2 min

According to academic researchers the exploits of Intel CPU’s can leak encryption keys and other vital information.

This week The Register reported that post-graduate researchers in the USA have found a new way for malefactors to exploit Intel CPUs.

Doctoral student Riccardo Paccagnella, master’s student Licheng Luo, and assistant professor Christopher Fletcher found the weaknesses. The researchers, all of whom are at the University of Illinois at Urbana-Champaign, examined the way CPU ring interconnects work . They found tthat hackers can abuse the rings for side-channel attacks.

The main take-away from their research is that one application can infer another application’s private memory and spy on a user’s keyboard inputs.

Side channel attacks are a known threat since 2018

“It is the first attack to exploit contention on the cross-core interconnect of Intel CPUs”, Paccagnella told The Register. “The attack does not rely on sharing memory, cache sets, core-private resources or any specific uncore structures. As a consequence, it is hard to mitigate with existing side channel defenses.”

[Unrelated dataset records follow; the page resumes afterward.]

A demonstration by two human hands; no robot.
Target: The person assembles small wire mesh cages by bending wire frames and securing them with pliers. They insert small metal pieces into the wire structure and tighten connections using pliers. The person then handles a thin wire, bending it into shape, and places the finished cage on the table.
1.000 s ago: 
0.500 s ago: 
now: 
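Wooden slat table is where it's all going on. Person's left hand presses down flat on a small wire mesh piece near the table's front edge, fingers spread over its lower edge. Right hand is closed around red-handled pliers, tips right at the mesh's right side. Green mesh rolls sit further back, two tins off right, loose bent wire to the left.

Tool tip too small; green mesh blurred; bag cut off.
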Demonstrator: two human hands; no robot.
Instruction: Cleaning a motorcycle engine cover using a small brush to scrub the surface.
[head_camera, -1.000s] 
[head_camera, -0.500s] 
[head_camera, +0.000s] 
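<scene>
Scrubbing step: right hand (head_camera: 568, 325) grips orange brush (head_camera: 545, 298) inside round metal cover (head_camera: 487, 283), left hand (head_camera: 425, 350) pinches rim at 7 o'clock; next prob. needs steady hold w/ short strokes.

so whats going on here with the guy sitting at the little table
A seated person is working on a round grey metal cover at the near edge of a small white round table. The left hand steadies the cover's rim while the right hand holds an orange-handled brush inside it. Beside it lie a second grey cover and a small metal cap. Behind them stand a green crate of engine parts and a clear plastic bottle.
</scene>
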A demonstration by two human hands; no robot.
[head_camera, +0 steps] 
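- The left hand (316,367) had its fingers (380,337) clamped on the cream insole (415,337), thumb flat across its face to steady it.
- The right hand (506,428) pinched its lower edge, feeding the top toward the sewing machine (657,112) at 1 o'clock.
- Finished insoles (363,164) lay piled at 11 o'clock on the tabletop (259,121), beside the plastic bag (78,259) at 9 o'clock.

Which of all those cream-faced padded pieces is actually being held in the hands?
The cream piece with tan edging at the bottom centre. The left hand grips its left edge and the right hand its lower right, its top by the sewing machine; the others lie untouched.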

It is the first attack to exploit contention on the cross-core interconnect of Intel CPUs

Side-channel attacks are much like the Spectre and Meltdown vulnerabilities from 2018. They also exploit the characteristics of modern chip microarchitecture. Attackers use these exploits to discover secret information through interaction with shared system resources.

Paccagnella, Luo, and Fletcher have detailed their findings in a paper they intend to present at are planning to present at USENIX Security 2021 in August. The paper is titled “Lord of the Ring(s): Side Channel Attacks on the CPU On-Chip Ring Interconnect Are Practical”.

How they did it

In the paper, the intrepid trio explain how they were able to figure out the workings of Intel’s ring interconnect. This interconnect is a type of bus that passes information between Intel CPU cores.

First, they had figured out how the ring interconnects functioned. Then they discovered that they could leak cryptographic key bits from RSA and EdDSA implementations. These implementations are vulnerable to side-channel attacks, according to previous studies.

The researchers then demonstrated how they could monitor keystroke timing. This type of monitoring can be used to reconstruct typed passwords, according to earlier research.

“With knowledge from the reverse engineering, the attacker/receiver can set itself up such that its loads are guaranteed to be delayed by the victim/sender memory accesses, and use these delays as a side channel,” Paccagnella said.